Dave Cieslewicz
It's an act of optimism to get a new dog.
A few weeks ago, our dog Calvin got a new next-door neighbor, a mixed breed puppy name of Mickie. Calvin is eleven and going strong. His attitude toward Mickie can be interpreted, I think, as stoic contempt.
Mickie playfully pulls at Calvin's leash. Calvin ignores him. Mickie jumps on Calvin’s back. No reaction. Mickie slaps Calvin in the head with his paw. Nothing. Mickie does it again. Calvin's had enough. He bares his teeth, growls and takes one quick lunge toward the puppy. He doesn't lay a paw on the kid. The kid gets the message. Neighborhood hierarchy is in the process of being established.
Mickie replaces the neighborhood celebrity and friend of all mankind Eagan Burke, who passed away last year. If my early read on nature is any indication, and if the nurture is as good as that applied to previous dogs and current grown daughters, then I'd say Mickie will reassume that mantel in a short while.
It's an act of optimism to get a new dog, especially when you've recently eased an old friend out of this life. It's even more an act of blind faith than having a child. In the normal course of events, we expect our children to bury us. But the owners of a new puppy go into the endeavor with the knowledge that if everything goes as planned, then one day they'll have to say goodbye again.
Calvin is our second dog and I'm sure there will be a third someday. I suppose those of us who do this go through life with a series of dogs because the sadness of the endings is worth all the years of pure joy these guys give us.

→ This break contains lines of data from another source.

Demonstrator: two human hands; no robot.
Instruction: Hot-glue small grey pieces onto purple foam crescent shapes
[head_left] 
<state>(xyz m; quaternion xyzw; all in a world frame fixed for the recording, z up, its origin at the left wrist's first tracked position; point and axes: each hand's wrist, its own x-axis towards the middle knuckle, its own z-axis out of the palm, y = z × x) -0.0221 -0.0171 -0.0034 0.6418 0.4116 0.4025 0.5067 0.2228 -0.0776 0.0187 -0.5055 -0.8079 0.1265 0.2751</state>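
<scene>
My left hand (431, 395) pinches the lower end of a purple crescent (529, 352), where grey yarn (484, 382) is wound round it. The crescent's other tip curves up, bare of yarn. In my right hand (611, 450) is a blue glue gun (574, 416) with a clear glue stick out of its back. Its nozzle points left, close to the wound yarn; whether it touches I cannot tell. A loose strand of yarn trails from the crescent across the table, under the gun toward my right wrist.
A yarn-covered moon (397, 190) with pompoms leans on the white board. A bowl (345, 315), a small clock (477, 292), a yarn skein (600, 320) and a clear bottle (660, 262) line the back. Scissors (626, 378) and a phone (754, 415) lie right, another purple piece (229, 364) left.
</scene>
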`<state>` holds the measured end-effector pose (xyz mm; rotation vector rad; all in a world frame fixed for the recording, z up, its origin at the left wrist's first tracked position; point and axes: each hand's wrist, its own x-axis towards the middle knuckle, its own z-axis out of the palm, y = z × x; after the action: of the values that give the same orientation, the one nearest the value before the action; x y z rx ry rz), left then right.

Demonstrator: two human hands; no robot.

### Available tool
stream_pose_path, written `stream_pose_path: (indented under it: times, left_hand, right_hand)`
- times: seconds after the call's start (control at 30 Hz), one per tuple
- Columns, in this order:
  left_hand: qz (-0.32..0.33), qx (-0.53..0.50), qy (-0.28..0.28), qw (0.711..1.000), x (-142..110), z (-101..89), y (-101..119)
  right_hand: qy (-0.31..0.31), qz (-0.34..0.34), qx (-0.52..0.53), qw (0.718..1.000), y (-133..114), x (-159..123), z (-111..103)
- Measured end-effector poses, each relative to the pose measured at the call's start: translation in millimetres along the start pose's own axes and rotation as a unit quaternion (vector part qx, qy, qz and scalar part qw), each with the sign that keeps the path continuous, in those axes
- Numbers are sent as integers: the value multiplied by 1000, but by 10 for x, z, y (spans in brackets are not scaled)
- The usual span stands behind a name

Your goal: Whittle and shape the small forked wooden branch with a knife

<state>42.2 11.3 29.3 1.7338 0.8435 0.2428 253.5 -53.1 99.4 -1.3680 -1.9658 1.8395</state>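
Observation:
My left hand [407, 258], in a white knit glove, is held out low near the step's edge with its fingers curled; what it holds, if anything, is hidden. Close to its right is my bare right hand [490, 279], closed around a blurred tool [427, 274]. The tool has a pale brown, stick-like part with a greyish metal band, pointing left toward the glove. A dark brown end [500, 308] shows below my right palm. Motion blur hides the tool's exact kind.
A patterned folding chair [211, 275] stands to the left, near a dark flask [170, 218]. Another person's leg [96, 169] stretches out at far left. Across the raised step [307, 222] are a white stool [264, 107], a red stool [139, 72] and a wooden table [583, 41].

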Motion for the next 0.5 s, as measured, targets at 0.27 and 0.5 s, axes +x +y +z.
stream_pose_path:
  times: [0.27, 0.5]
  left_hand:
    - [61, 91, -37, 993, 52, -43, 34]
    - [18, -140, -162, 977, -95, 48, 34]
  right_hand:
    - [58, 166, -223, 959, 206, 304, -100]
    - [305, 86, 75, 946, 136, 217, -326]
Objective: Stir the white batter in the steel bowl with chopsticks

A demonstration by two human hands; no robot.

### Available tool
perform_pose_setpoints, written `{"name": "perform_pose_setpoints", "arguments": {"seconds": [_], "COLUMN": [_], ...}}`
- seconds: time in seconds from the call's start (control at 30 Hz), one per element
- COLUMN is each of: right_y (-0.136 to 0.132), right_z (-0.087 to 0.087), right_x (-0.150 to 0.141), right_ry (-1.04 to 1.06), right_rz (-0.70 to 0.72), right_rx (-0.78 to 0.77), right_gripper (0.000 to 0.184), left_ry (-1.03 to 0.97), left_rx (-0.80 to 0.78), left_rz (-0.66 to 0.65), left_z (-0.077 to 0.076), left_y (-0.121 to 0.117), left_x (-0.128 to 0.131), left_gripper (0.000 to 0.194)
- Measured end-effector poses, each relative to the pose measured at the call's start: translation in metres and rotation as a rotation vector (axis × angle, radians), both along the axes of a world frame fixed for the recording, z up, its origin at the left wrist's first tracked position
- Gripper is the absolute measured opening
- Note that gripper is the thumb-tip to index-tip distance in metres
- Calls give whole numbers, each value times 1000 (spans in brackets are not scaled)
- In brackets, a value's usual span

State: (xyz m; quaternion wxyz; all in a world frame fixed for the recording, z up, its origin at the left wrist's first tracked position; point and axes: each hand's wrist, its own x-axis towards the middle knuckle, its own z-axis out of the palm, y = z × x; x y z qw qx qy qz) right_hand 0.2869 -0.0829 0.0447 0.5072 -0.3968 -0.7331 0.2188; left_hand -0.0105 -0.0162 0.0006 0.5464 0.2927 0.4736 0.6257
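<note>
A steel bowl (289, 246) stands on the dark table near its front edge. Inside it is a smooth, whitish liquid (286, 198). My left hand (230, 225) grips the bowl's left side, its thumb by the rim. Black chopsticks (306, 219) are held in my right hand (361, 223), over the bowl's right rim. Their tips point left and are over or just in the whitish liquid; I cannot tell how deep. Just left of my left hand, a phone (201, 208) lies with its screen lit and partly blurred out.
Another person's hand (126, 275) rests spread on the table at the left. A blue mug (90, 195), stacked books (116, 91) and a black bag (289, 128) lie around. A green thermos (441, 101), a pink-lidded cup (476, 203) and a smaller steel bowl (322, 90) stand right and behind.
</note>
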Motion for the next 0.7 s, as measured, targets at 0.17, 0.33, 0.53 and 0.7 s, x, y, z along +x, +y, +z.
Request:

Within a day of arriving next door, Mickie, who wasn't sure yet exactly what the protocol was for relieving himself, knew where home was. Taken for short walks, he'd turn around and head back to the Burke's front stoop. And, I'm certain that if I left Calvin off his leash and disappeared three blocks away, he'd show up at our door -- probably really pissed -- in about five minutes.
Someone once wrote that home is the place where, when you go there, they have to let you in. Dogs know that instinctively sometimes within hours of their arrival. They immediately claim their place under our roofs, no questions asked. It goes without saying that we'll take care of them and they'll take care of us.